Beneath the amiable, and sometimes jovial, exterior of many Ukrainians is a hidden self-discipline, nerves of steel, and an impressive ability to cooperate under duress for a common cause.

Many Westerners, myself included, assumed that the pro-Europe protests of late November would blow over after a week or two. Protesters would fold their tents and redirect their political energies toward the March 2015 Presidential election.

Two months later, in face of riot police clubbings, sniper fire from rooftops, and drenchings by fire hoses in Arctic weather, Ukrainians still stand tall. In fact, there are more protesters than ever. President Yanukovych is tossing concession after concession, hoping to avoid a South American-style, early departure from a back door of the Presidential Palace.

Yanukovych, a 63-year-old Soviet man, faces a new, post-Soviet generation of Ukrainians. They think of themselves as Europeans. And, little understood outside of Ukraine, much of this generation grew up worshipping the feats of the UPA, the Ukrainian Insurgent Army. Study photos of the demonstrations: increasingly, you will see the red and black flag of the UPA. Listen for the ritual chant: “Glory to Ukraine – Glory to her Heroes.” That is the old UPA greeting from the 1940s.

What also drives the protesters? Sharp knowledge of the neighborhood.

To the North is Belarus, and to the East is Russia. Belarus is run by a healthy 59-year-old dictator, Alexander Lukashenko. Russia is run by a healthy, 61-year-old, authoritarian, Vladimir Putin. It may only be biology that will stop these two men from running their countries for another 15 years. With both countries locked in the political deep freeze, Ukrainians can clearly see their future in this Slavic troika — and they don’t want it.

In the Kremlin’s worldview, Ukrainians are falling victim to the eternal anti-Russian alliance of Poland-Lithuania-Sweden. Once again, these historic enemies of Russia are thrusting down where they do not belong, threatening Russia’s Black Sea underbelly.

Putin’s attempt to export his economic and political model to Ukraine seems doomed to failure.

Russia, the Saudi Arabia of the North, floats on a sea of oil and gas. Putin can spend $50 billion on the Sochi Olympics, allow half of the money to be stolen, and no one will raise a peep. Why? Because there is money left over to pay salaries and pensions on time.

But Ukraine is a normal country. Like France or Brazil, it is forced to make products other people want to buy and to live largely within its means. The Russian model does not work in Ukraine which exports corn and steel.

In a tight economy, unchecked corruption is a driver of protest. On the Maidan protest square, there is a widespread conviction that one of the President’s sons Oleksandr, a trained dentist, has worked hard during his father’s first 1,000 days in office. His business empire is believed to be now worth nearly half a billion dollars.

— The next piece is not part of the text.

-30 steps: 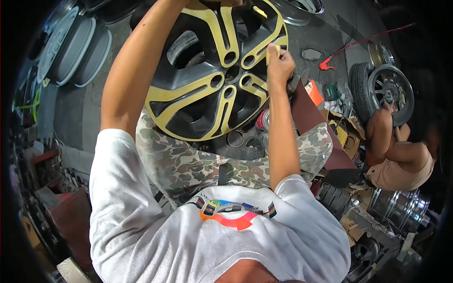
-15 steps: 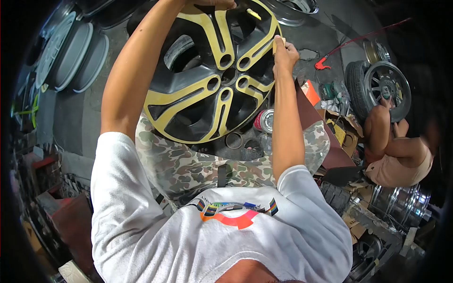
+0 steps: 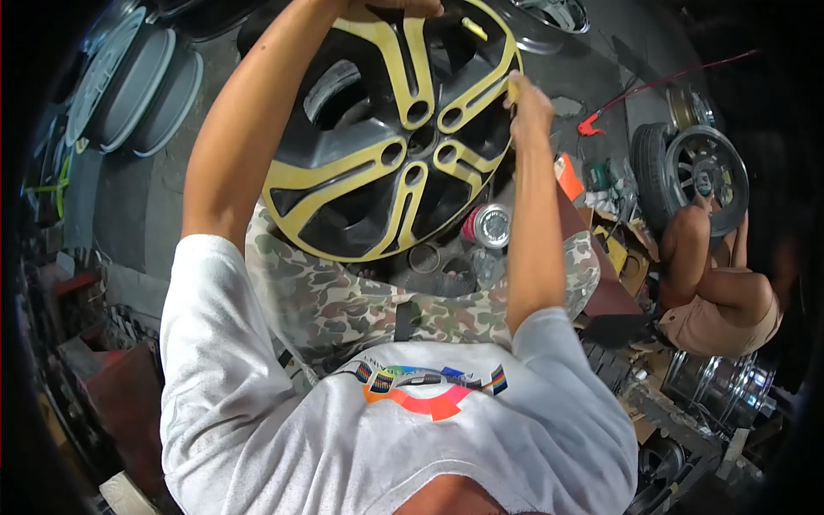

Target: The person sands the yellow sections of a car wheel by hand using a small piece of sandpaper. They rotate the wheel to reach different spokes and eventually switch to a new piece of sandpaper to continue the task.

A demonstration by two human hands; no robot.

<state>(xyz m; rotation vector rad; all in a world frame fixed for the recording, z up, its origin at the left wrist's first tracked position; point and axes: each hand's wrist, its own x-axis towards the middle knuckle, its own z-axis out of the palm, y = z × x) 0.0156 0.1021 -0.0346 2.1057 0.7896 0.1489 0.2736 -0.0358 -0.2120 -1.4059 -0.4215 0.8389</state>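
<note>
In front of me a black alloy wheel rim (image 3: 343, 137) with yellow spoke faces and a yellow outer lip lies tilted above my camouflage-covered lap. At the top edge of the view my left hand (image 3: 399, 5) is closed over its far edge, mostly cut off by the frame. Against the rim's right edge my right hand (image 3: 532, 110) pinches a small yellow pad (image 3: 513, 89), perhaps folded sandpaper. A short yellow strip (image 3: 474, 30) sits near the rim's upper right. Below the right edge stands a red and silver tin (image 3: 492, 226).
Several grey wheel rims (image 3: 154, 81) stand at the left. To the right, a red air blow gun (image 3: 590, 125) lies on the floor with its hose. Beyond it a co-worker (image 3: 717, 292) sits with hands at a tyred wheel (image 3: 708, 176). Cartons (image 3: 631, 257) lie between us.
My right hand, with the yellow pad, has shifted slightly right and down along the rim's edge. My left hand stays at the far edge; the whole view has shifted slightly.
</note>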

On a tent in Kyiv’s Maidan Square, the symbol, alluding to Moscow, reads: 'Stop Slavery'. A favorite chant on the Maidan is: 'No to Moscow Imperialism'. VOA Photo: James Brooke

On a tent in Kyiv’s Maidan Square, the symbol, alluding to Moscow, reads: ‘Stop Slavery’. A favorite chant on the Maidan is: ‘No to Moscow Imperialism’. VOA Photo: James Brooke

Protesters say the politically connected steal businesses. Entrepreneurs are wary of starting new companies. In this environment, the best option for young people is to emigrate to Western Europe to work as second class citizens.

This explains why Ukrainian protesters say they fight for “European values.” This is shorthand for courts, judges and prosecutors that crack-down on corruption and the theft of businesses by powerful politicians. This is the crucial software of a modern market economy.

Modern Russia lacks the above. As a result, Putin has lost Ukrainians’ hearts and minds. And $15 billion in Russian credits are not turning Ukrainians around.

'Revolutsiya 2014' — complete with mask and Molotov cocktail — reads fresh graffiti near the Maidan. In 1939, Finnish soldiers named their gasoline bottle bombs after Vyacheslav Molotov, the Soviet foreign minister who signed a secret protocol with the Nazis to allow a Soviet attack on Finland. VOA Photo: James Brooke

‘Revolutsiya 2014’ — complete with mask and Molotov cocktail — reads fresh graffiti near the Maidan. In 1939, Finnish soldiers named their gasoline bottle bombs after Vyacheslav Molotov, the Soviet foreign minister who signed a secret protocol with the Nazis to allow a Soviet attack on Finland. VOA Photo: James Brooke

Further driving the protests is President Yanukovych’s surprisingly inept handling of the demonstrations.

He played the geopolitical game well, walking the European Union to the altar last November, and putting Putin into fits. By doing this fake move to the west, Yanukovych was able to shake the Kremlin down for the $15 billion in aid.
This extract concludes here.